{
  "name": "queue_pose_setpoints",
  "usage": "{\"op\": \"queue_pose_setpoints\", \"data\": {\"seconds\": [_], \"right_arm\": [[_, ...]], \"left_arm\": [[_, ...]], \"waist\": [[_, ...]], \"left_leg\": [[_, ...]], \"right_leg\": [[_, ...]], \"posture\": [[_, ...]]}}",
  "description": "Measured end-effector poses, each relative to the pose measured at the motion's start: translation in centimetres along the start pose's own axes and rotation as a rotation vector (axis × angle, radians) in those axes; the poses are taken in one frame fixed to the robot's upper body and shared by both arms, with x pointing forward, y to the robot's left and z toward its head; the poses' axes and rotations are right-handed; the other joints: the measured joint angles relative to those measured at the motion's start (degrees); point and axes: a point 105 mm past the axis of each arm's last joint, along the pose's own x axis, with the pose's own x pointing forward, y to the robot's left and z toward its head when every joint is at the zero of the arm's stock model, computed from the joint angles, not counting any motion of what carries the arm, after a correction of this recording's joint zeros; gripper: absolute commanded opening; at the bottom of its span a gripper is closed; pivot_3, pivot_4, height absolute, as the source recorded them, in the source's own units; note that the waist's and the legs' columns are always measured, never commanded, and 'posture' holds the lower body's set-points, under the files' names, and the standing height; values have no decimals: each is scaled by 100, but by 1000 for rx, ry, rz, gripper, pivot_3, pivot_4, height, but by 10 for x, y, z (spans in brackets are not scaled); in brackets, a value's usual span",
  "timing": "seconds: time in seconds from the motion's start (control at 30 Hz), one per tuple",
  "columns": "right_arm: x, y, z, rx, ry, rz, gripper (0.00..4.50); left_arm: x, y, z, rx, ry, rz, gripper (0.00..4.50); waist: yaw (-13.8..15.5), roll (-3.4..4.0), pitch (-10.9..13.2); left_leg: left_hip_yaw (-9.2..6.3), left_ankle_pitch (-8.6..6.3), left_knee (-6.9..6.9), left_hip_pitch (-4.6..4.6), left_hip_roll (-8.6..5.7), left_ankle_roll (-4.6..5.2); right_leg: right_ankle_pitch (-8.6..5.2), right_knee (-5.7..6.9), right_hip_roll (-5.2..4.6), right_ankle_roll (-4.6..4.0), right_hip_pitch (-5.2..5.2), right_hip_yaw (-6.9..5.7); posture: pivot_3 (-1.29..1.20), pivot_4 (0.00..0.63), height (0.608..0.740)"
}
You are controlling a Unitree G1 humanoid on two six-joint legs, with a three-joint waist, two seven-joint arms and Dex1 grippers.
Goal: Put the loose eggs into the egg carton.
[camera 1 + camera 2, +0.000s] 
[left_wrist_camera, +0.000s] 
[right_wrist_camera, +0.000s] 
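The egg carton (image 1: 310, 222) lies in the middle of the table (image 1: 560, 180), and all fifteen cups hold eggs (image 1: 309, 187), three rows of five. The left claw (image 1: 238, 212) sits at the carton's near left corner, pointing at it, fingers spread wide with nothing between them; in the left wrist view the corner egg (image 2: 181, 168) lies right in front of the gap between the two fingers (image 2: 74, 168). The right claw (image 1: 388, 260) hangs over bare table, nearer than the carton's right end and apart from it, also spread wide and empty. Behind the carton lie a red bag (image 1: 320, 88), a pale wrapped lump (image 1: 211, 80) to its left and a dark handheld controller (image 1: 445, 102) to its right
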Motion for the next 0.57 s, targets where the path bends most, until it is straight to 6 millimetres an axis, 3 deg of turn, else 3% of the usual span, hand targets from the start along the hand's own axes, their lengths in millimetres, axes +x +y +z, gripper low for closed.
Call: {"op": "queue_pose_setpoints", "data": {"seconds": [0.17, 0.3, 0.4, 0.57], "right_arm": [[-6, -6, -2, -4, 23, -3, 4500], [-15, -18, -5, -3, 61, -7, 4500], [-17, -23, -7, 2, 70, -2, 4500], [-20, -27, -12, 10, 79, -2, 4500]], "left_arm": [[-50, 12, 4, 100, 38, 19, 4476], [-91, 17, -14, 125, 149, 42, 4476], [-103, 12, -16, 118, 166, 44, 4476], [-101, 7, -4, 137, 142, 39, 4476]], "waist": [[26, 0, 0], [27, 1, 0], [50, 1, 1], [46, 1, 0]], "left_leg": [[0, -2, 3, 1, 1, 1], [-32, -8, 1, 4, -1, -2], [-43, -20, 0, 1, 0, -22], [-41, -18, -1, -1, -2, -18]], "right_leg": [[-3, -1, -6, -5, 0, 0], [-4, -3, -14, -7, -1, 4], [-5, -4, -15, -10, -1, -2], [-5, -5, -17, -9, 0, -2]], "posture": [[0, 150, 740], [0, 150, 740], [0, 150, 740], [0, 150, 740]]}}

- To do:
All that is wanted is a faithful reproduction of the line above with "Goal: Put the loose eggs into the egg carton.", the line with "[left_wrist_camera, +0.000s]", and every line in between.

- Response box:
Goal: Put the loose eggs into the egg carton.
[camera 1 + camera 2, +0.000s] 
[left_wrist_camera, +0.000s] 

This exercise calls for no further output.